The move came as Japanese auto makers Honda and Mazda announced separate plans to buy more foreign parts, joining Nissan, Toyota and Mitsubishi in responding to U.S. calls for an improvement in the auto trade imbalance.
The government package falls far short of Japanese Prime Minister Morihiro Hosokawa's promise of a dramatic stroke to deregulate the economy and lower import barriers, though it includes some modest steps toward satisfying U.S. demands. Many of the important details were left to be decided later.
After Hosokawa rejected U.S. demands to set numerical targets for Japanese purchases of foreign goods at his acrimonious summit meeting with President Clinton on Feb. 11, the prime minister vowed that Tokyo would remove import restrictions and burdensome regulations on its own, within a matter of weeks.

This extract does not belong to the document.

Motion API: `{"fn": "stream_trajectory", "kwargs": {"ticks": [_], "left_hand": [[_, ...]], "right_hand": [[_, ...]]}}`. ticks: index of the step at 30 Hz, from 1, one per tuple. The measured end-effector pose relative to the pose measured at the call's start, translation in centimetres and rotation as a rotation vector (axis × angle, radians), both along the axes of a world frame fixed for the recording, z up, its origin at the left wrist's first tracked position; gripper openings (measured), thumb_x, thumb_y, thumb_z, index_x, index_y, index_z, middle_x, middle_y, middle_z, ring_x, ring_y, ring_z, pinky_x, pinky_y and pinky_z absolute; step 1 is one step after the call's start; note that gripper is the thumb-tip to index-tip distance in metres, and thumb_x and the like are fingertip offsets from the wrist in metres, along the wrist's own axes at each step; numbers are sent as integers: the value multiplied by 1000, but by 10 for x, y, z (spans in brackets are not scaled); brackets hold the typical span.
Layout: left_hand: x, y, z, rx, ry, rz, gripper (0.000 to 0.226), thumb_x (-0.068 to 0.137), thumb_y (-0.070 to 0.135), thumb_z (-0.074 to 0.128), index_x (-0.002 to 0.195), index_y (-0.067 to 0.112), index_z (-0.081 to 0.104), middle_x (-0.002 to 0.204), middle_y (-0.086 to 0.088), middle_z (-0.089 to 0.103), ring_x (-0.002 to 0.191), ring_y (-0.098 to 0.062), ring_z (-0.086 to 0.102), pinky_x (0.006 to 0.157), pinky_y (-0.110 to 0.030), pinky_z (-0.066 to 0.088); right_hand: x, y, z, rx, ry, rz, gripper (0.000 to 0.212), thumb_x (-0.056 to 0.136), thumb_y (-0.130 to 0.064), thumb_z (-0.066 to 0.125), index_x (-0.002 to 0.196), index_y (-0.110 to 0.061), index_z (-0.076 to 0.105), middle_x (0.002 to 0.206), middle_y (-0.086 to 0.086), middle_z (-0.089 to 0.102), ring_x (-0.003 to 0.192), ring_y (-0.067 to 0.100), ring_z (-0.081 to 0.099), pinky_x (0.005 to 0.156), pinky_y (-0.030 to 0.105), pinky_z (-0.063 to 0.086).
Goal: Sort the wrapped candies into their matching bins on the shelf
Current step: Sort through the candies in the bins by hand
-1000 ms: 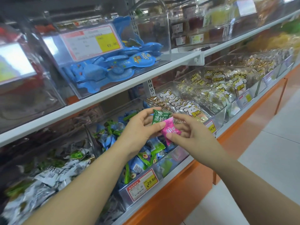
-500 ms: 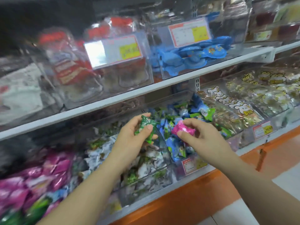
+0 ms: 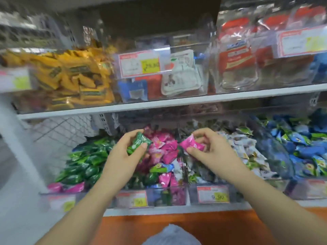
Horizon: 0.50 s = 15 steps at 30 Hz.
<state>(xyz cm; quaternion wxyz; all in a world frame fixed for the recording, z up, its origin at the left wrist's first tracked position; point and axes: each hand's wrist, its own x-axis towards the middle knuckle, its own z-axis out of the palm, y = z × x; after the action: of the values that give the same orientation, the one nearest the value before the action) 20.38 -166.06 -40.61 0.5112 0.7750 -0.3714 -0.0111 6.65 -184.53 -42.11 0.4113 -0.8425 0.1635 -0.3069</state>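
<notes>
My left hand [image 3: 126, 154] pinches a green wrapped candy [image 3: 139, 142] above the lower shelf. My right hand [image 3: 210, 149] pinches a pink wrapped candy [image 3: 192, 145] beside it. Both hover over a clear bin of mostly pink candies [image 3: 165, 147] with a few green and blue ones mixed in. Left of it sits a bin heaped with green candies [image 3: 85, 161], with some pink ones at its front. To the right are a bin of white-wrapped candies [image 3: 237, 145] and a bin of blue candies [image 3: 300, 147].
An upper white shelf [image 3: 159, 103] carries clear bins of yellow packs [image 3: 70, 80], white pouches and red bags, with price labels [image 3: 139, 65]. Price tags [image 3: 212, 193] line the lower bins' fronts. An orange base panel [image 3: 212, 227] runs below; a grey-white bag [image 3: 171, 236] sits at bottom centre.
My view has swung left along the shelf. Both hands, still holding their candies, now sit over the pink and green bins instead of the blue and white ones.
</notes>
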Motion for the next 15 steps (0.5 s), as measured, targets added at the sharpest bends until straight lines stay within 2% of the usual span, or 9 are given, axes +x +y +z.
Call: {"fn": "stream_trajectory", "kwargs": {"ticks": [2,3,6,8,11,13,15], "left_hand": [[18,25,-3,0,1,73,32,93,30,56,122,42,50,120,26,51,117,3,45,90,-26,39],[26,35,-6,-7,-18,104,32,93,29,56,122,41,50,123,21,53,114,1,50,90,-27,41],[55,58,-17,-47,-41,175,30,95,23,54,120,39,50,120,13,57,89,2,63,81,-23,47],[73,68,-25,-68,-43,228,30,96,22,51,122,38,48,118,15,56,98,-8,63,88,-29,47],[96,81,-34,-25,-97,327,33,98,21,46,130,30,46,126,7,52,115,-24,53,99,-39,40],[107,86,-37,11,-164,363,36,99,16,43,134,24,44,124,1,49,118,-26,49,100,-36,36],[117,87,-36,86,-221,412,40,99,14,40,138,20,41,126,-7,45,118,-28,46,98,-32,33]], "right_hand": [[28,14,1,-77,0,16,25,82,-21,71,88,-32,49,82,-4,58,51,0,46,54,16,38],[42,19,4,-111,5,11,24,82,-21,71,87,-31,50,84,-4,59,51,3,44,56,20,37],[79,30,10,-198,45,-29,19,85,-18,67,100,-23,58,86,-1,61,57,9,47,58,21,35],[98,35,15,-263,74,-65,28,88,-12,62,116,-15,62,90,6,65,70,15,54,64,17,34],[111,40,16,-348,214,-30,39,91,-9,55,129,-16,57,122,7,64,103,22,61,84,20,37],[111,43,15,-406,273,-1,38,91,-12,54,129,-19,57,129,3,60,116,21,56,94,22,35],[109,46,13,-451,278,17,37,91,-12,54,127,-20,59,130,1,59,119,19,53,96,21,35]]}}
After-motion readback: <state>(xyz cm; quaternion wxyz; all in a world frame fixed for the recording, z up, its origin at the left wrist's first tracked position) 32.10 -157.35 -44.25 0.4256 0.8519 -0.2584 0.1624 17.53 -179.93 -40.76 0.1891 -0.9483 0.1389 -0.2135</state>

But many specific proposals ran into resistance from powerful government ministries and interest groups. The toughest decisions have been put off until late June, when Hosokawa plans a second round of market-opening measures, timed for presentation to the annual summit meeting of the Group of Seven industrial nations in July.
Among the issues deferred until June is whether the government will use additional measures to stimulate the economy.
Hosokawa was quoted as saying by chief government spokesman Masayoshi Takemura that "I hope this maximum effort by Japan will help smooth U.S.-Japan ties and reopen the economic framework talks."
But the initial U.S. reaction was noncommittal. Hosokawa telephoned Clinton, who is on vacation in California, with details of the plan Monday. Clinton told Hosokawa "he would very carefully review the plan," White House spokesman Jeff Eller told reporters.
Doubts that Washington would be satisfied pushed the yen higher on currency markets Tuesday. Players speculated that the United States would seek to reduce its annual $59 billion deficit in trade with Japan by nudging the Japanese currency higher, making Japan-ese exports less competitive.